Freddy sort de la nuit : Les Ensorcelés
Dans un univers annexé par son principal concurrent (imaginaire), les
écrans, de TV ou de la psyché, se substituent aux miroirs, absents, de la « nuit
américaine », sur Elm Street ou ailleurs…
Méta cinéma, assurément, de la
première scène (un tournage « de rêve » virant au cauchemar) à
l’ultime plan (l’héroïne-actrice lit à son fils, tel un conte, celui de Hansel
et Gretel, au hasard, « à dormir debout », le scénario du
film que nous venons de voir), avec Heather Langenkamp, remarquable, dans le
rôle spéculaire d’une carrière, avec le staff
de New Line en figurants lors d’un enterrement (de la franchise ?) et son fondateur en producteur (Robert Shaye, le
meilleur ennemi de Wes Craven), avec des clins d’œil à foison aux grands
ancêtres dans la séquence de l’autoroute, morceau de bravoure aux transparences
oniriques convoquant les ombres de King Kong, La Mort aux trousses et L’Aurore
(sans compter la trame possédée de L’Exorciste
en fil rouge du récit, ni les mèches
blanches de la vraie-fausse Nancy, héritées de La Fiancée de Frankenstein,
ni la petite lucarne bleue débranchée, nocive, d’après les psys, aux « chères têtes blondes », empruntée à Poltergeist),
avec, surtout, la mise en abyme (et en abîmes, bien sûr) littérale du
réalisateur, personnage pirandellien de son propre mauvais songe – propriété « revancharde »

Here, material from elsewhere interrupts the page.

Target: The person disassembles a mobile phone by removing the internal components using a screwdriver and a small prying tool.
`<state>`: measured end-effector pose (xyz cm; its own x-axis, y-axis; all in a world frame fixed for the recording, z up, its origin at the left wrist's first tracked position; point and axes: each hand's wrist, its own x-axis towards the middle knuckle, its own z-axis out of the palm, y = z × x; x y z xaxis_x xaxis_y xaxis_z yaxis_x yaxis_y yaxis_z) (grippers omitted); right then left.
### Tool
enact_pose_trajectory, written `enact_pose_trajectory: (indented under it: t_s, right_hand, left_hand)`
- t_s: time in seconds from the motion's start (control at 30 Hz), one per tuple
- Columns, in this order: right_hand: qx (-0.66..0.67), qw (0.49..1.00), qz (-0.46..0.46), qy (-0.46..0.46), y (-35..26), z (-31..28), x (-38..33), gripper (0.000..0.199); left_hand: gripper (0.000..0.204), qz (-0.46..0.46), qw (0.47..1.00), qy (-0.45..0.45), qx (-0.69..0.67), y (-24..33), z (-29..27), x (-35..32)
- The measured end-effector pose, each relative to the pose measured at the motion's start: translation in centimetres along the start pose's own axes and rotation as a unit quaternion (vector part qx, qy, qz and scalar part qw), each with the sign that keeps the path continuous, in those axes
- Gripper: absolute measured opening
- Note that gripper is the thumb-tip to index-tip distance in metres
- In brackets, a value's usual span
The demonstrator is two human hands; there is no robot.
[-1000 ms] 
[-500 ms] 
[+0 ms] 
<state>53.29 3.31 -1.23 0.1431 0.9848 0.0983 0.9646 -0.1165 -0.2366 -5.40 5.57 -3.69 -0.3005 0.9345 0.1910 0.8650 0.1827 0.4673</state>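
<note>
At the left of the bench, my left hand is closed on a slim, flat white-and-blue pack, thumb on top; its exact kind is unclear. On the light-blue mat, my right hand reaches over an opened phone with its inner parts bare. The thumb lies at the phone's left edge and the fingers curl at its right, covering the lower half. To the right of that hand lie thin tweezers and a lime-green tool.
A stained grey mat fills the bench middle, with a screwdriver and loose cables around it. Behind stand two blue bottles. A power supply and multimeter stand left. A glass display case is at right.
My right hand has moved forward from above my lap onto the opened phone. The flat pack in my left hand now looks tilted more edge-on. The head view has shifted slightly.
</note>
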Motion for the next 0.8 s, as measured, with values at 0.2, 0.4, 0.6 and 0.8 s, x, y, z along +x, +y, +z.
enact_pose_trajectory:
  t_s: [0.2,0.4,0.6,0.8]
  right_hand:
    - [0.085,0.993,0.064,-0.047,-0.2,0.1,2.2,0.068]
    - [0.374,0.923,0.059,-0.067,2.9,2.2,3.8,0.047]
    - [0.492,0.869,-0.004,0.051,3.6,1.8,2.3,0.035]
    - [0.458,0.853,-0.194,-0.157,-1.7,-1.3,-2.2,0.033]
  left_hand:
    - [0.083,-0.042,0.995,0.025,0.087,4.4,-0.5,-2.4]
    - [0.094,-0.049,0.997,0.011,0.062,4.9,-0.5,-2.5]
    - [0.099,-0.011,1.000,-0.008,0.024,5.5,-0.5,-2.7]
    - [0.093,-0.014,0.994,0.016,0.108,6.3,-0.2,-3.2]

et auteuriste désignée par le titre
original – et acteur inquiet/amusé de sa fable sur les effets « collatéraux »
du film d’horreur (la célébrité, l’adulation, le confort matériel et une
culpabilité « latente », voire « manifeste »). Comme
Rembrandt ou Hitchcock avant lui, amateurs de natures vraiment mortes et d’anatomies psychiques, notre cinéaste au look universitaire (un volume de Stephen
King trône toutefois sur son étagère) s’inscrit à l’intérieur d’une œuvre
réfléchissant, dans tous les sens du mot, sur elle-même, sur le (mauvais)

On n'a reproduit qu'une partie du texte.